William A. "Frank" SAYLE
Commerce Doctor Fatally Injured In Automobile Mishap
Funeral services for Dr. W. Frank SAYLE, 39, were held Saturday afternoon at 2 o'clock at the Sheely Funeral home with Reverend Joseph Connaly and Reverend Lee Mileri conducting.
Dr. Sayle died at 5:05 p.m. Thursday in Alexandria, La. from injuries sustained in an automobile accident near that place.
Dr. Sayle was a native of Commerce having been born December 17, 1904, and had lived here almost his entire life. He attended the University of Texas and the College of Medicine of the University of Illinois, graduating with a medical degree in 1933. He studied X-ray for one year. For a time he worked for the Illinois Central Railroad in Chicago, and he practiced medicine in New Orleans two years before moving to Commerce. He was a member of the Hunt County and American Medical Societies and the Methodist Church.

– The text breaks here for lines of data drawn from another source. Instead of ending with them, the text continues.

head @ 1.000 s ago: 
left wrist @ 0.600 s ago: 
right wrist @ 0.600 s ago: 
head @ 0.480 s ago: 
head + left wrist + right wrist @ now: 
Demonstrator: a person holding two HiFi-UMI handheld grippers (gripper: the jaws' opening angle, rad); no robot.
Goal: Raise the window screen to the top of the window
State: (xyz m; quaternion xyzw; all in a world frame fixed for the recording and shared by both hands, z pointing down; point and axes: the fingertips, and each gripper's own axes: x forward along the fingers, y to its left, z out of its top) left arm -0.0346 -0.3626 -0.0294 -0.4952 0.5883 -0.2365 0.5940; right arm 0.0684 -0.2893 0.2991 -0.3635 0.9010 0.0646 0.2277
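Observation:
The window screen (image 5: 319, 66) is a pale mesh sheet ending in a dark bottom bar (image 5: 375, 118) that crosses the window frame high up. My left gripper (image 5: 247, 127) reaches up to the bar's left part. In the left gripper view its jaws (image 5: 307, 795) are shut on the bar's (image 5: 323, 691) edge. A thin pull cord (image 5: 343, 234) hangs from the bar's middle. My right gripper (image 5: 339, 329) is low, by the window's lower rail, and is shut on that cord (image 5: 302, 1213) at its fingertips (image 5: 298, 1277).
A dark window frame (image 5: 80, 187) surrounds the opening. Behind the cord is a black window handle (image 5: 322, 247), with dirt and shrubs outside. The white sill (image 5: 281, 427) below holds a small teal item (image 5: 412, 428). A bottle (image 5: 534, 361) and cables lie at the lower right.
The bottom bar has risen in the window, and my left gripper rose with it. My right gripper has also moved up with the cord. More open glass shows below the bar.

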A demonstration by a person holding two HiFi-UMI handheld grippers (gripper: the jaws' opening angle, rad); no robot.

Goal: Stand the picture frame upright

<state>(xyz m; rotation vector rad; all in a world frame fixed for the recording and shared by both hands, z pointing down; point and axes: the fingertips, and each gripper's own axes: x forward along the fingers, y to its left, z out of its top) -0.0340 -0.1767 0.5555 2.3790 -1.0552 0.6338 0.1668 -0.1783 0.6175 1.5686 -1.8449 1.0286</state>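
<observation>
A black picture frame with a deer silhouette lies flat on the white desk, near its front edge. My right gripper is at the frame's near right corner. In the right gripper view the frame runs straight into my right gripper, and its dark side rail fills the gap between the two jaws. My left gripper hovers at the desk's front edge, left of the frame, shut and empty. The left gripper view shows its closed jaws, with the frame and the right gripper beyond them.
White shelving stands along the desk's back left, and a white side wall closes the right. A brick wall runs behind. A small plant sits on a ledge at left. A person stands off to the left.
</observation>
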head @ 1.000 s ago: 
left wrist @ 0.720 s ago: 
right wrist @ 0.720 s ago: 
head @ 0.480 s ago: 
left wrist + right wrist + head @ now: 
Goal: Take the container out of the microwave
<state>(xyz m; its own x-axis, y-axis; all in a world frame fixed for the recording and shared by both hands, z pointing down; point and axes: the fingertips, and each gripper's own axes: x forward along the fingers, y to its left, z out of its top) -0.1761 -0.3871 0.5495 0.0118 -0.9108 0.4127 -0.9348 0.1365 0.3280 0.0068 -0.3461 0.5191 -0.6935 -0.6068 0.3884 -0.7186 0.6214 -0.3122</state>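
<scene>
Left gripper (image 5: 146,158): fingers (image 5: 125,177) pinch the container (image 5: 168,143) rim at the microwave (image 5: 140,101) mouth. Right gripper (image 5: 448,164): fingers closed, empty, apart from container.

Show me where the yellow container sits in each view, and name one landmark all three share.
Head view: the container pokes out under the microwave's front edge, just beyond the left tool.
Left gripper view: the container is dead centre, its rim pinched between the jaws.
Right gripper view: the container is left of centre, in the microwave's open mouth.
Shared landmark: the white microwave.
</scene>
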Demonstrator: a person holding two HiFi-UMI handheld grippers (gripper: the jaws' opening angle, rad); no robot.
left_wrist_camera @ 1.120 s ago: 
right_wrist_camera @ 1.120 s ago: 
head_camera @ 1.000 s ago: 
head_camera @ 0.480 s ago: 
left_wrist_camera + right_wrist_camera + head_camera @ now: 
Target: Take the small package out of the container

He was married to the former Dorothy PATTERSON on January 7, 1927, and Mrs. Sayle and three small daughters, Betty Ann, Wilma June, and Dorothy Jane, are among the survivors.
Also surviving are his parents Mr. and Mrs. George SAYLE, pioneer residents of Commerce, two uncles Dr. Upton GILES of New Orleans and George CAMPBELL of this community.
Honorary pallbearers will be members of the medical profession in Commerce, the druggists and the members of the Commerce School board of which he was a member. Arthur WEST, Kenneth ENGLAND, Charles and Bert GATES, Bob SAYLE, Curtis SKELTON and Doug MITCHELL.
Active pallbearers for the interment at Rosemound cemetery were Harry CLARK, Leo ROAN, A. B. CRANFORD, Jim WHEELER, Dr. G. I. OVERSTREET, and D. DILLINGHAM.
A large crowd and a profusion of floral offerings at the funeral attested to Doctor Sayle's immense popularity in this section.
Dr. Sayle in his years as a citizen of Commerce had built a wide reputation for being a competent physician and surgeon and was a valued member of the community. He had served the city in many capacities, the most recent being a member of the local board of education.
Since the war shortage of doctors in Commerce, Dr. Sayle had worked harder and harder as all civilian doctors and was contributing a great part to the war effort.